▶ Exercise details
Filter the entries that follow, copying every line in which the word "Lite" appears.

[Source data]
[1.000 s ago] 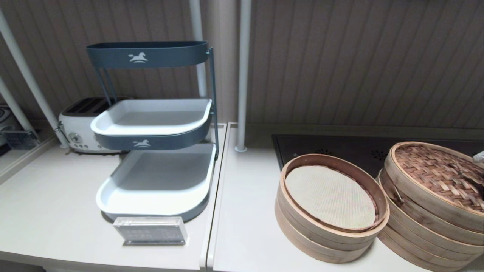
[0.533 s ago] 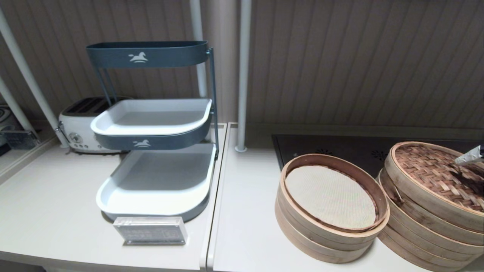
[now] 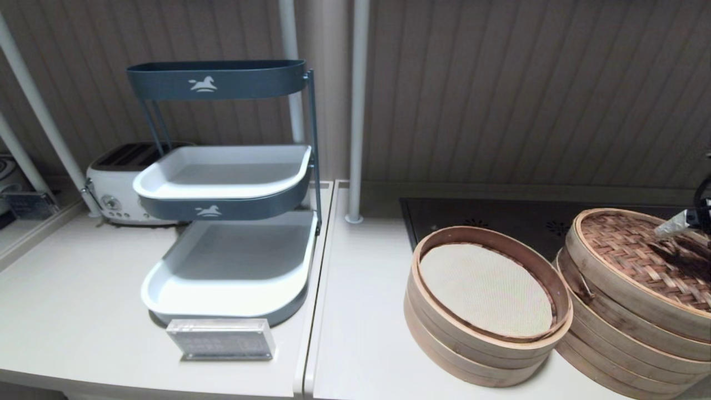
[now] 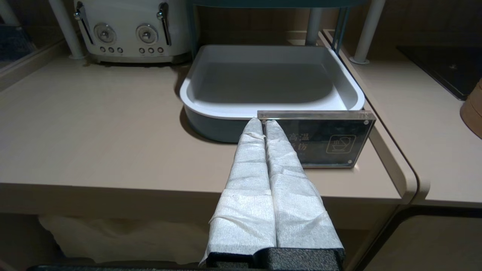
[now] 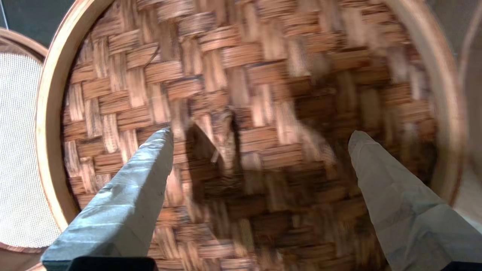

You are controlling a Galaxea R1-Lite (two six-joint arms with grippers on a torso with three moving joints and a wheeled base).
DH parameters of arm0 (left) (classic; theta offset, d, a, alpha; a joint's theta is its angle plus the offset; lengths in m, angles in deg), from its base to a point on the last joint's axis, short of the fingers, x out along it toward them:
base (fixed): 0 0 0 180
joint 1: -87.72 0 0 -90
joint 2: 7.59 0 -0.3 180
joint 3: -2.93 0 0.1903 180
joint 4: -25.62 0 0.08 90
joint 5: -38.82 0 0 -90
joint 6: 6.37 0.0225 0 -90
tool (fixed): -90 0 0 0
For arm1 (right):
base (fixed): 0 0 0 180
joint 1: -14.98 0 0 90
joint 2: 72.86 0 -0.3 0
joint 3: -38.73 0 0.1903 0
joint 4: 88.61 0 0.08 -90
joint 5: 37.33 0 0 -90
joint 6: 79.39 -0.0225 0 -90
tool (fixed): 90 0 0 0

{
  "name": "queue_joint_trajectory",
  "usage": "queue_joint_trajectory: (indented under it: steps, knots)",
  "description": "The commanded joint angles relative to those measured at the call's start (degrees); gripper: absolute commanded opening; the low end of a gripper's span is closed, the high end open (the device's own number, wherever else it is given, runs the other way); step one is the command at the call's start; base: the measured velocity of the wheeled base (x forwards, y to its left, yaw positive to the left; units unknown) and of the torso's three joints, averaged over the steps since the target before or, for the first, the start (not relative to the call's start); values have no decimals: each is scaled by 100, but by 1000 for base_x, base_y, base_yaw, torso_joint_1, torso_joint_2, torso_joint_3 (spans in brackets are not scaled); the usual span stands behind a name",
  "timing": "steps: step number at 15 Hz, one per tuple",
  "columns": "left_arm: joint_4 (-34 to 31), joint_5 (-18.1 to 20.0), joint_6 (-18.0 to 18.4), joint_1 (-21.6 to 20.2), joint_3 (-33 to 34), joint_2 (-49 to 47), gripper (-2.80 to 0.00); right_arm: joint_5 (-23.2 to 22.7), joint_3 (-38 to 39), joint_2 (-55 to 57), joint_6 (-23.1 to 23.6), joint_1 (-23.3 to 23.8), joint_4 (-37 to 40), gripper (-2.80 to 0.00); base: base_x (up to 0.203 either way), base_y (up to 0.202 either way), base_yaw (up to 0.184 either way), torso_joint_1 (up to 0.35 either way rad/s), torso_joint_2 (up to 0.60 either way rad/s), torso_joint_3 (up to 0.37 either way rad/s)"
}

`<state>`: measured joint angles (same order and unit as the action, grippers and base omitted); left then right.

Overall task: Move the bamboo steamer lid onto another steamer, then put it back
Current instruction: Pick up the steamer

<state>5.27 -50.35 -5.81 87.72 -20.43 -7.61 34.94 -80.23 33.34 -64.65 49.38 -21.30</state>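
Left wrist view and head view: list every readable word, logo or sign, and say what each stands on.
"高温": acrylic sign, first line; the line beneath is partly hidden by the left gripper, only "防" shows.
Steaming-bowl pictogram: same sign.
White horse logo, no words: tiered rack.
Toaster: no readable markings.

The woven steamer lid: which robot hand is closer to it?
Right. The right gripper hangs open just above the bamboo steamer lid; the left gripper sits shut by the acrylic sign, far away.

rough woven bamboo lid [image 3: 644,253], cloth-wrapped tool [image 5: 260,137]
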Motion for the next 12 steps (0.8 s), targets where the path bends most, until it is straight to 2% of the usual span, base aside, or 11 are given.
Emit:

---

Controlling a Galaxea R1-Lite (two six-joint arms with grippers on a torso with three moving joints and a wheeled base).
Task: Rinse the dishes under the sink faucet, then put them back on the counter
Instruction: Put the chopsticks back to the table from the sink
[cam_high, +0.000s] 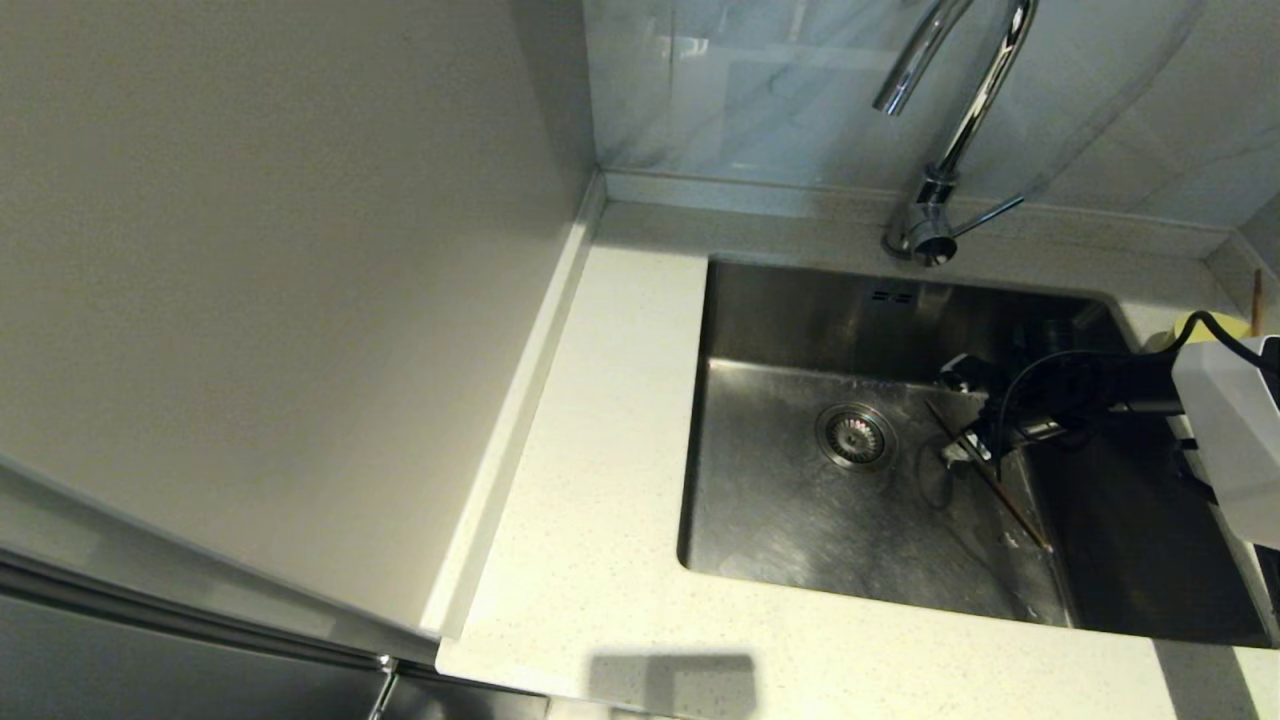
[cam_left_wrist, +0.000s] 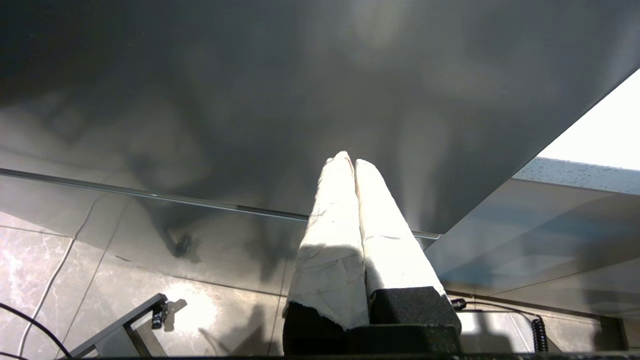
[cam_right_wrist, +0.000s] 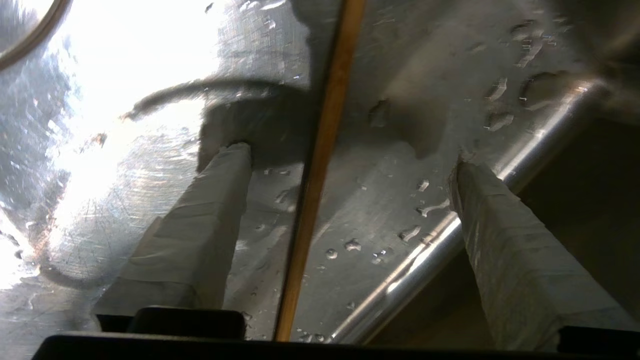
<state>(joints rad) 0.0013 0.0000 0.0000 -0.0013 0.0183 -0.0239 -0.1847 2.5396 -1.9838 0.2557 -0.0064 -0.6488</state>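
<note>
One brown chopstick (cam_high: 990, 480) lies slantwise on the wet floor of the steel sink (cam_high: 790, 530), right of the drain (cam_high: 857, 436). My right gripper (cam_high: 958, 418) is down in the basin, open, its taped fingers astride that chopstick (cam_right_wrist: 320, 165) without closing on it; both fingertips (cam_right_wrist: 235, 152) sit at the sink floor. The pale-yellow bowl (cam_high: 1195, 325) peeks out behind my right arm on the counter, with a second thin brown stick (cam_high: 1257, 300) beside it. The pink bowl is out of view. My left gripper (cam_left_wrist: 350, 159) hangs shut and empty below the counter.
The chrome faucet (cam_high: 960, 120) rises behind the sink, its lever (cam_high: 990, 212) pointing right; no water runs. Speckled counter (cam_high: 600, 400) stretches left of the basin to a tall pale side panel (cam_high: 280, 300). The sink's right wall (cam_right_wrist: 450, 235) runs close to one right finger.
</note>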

▶ Solution
You are controlling a Galaxea R1-Lite (two six-joint arms with grippers on a torso with three moving joints and a wheeled base).
Controlling a Galaxea R1-Lite (two six-joint arms with grippers on a torso with three moving joints and a wheeled base).

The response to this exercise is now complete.